#### TASK GOAL
In the data below, find the lines containing "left" and say how many there are, nothing more.

#### DATA EXCERPT

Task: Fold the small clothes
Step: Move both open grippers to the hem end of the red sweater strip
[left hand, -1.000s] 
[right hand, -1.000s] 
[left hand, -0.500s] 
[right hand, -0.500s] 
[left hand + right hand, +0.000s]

#### SOLVED PROBLEM
3